Aram Greenman

Computer Vision (CSE 455), Winter 2012

Project 4: Eigenfaces

Experiment: Recognition

Methodology

Trained the system using the cropped, nonsmiling face images, then tested the system's ability to recognize the same faces from the cropped, smiling images.  Varied the number of eigenfaces from 1 to 33. 

Discussion

The maximum accuracy was about 70%, which only required about 5 eigenfaces. More than 5 eigenfaces didn't improve the results, as shown in the graph. The greater the change in expression, the less likely the system was able to recognize that person, which seemed to be a bigger problem than the number of eigenfaces. 

Sample Results



The optimum number of eigenfaces is about 5, there was no benefit to using more than that.


 

The neutral face on the left was consistently mistaken for the smiling face on the right regardless of the number of eigenfaces. 

The average face (left) and the top 4 eigenfaces.

Experiment: Find Faces

Methodology

Trained the system using the cropped, nonsmiling face images, then tested the system's ability to find faces in the group photos. 

Discussion

The best strategy was to manually examine the approximate size of the faces in the group photo, then use a scale factor so that would be in the same approximate size as the eigenfaces.

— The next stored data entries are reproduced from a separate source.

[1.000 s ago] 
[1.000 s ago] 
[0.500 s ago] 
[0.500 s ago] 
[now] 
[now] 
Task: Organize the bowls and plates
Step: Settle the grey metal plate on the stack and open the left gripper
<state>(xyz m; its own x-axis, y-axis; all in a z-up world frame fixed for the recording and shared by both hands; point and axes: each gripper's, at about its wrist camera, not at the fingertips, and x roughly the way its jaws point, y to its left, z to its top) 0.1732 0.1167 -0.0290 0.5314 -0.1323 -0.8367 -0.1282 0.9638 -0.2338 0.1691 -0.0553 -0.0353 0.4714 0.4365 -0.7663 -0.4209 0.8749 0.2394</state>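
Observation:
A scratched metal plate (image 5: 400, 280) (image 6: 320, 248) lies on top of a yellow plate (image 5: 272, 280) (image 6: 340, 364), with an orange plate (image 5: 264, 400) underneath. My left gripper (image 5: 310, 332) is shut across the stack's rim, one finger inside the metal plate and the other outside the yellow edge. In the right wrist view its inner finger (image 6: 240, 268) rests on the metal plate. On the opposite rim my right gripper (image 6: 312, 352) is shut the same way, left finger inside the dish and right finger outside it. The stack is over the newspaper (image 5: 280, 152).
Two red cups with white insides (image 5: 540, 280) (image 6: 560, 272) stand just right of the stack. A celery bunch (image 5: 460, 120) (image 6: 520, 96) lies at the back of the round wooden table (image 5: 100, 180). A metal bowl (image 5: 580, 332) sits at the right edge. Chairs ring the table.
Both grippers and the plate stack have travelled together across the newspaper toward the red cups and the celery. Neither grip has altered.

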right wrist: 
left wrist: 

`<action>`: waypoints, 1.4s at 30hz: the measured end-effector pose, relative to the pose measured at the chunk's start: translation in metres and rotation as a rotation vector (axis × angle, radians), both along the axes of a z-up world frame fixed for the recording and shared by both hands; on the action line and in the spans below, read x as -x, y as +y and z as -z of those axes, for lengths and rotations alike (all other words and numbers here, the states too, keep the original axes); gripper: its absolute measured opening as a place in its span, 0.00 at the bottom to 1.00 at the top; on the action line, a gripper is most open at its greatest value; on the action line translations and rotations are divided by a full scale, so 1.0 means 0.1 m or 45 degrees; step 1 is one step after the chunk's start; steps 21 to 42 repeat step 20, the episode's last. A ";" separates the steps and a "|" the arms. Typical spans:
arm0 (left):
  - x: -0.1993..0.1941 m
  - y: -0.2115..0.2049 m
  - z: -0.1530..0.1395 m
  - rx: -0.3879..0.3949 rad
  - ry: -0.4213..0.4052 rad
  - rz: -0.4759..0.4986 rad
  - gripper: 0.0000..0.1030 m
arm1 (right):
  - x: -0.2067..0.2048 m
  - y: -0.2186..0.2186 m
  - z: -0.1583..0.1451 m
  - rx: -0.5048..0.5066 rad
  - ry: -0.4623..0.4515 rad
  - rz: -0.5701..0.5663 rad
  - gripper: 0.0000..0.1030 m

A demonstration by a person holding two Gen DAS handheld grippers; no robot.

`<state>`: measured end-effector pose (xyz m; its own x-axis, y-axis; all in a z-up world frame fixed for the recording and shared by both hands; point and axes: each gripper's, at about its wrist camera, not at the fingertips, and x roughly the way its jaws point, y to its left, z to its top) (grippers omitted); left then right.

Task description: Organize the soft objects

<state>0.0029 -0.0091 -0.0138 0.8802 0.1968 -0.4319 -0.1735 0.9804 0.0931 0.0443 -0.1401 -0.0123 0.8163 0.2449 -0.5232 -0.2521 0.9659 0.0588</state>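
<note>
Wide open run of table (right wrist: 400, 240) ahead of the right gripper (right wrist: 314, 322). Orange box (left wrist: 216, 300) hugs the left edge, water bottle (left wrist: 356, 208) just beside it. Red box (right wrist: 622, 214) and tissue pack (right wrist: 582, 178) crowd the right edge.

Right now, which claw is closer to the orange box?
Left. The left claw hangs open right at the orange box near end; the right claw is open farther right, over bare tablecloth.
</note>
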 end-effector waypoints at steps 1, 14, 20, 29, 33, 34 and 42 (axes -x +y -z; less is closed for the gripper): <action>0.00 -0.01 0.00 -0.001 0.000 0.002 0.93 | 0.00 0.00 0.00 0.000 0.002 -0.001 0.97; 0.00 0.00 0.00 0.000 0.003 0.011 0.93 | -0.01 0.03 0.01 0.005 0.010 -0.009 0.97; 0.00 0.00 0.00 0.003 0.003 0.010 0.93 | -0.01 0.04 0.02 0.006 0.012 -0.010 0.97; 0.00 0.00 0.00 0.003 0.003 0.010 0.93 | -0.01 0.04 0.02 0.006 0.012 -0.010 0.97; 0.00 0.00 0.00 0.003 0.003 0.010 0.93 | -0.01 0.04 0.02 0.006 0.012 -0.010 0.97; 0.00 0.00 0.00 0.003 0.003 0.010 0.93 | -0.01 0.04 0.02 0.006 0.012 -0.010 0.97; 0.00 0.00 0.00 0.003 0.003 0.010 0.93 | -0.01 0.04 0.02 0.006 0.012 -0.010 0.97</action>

For example, if most faces were about 50 pixels wide in the group photo, and the eigenfaces were 25 pixels wide, use minScale=0.3, maxScale=0.7, step=0.1. 

Sample Results


The system is pretty good at identifying faces, but also has a lot of false positives (the background, clothing, etc.). Reducing the number of faces to find didn't help because some of the false positives had better scores than real faces. 

When using the original photos the cropped photos were taken from, better results were achieved, which makes sense since these were the same photos the eigenfaces were computed from.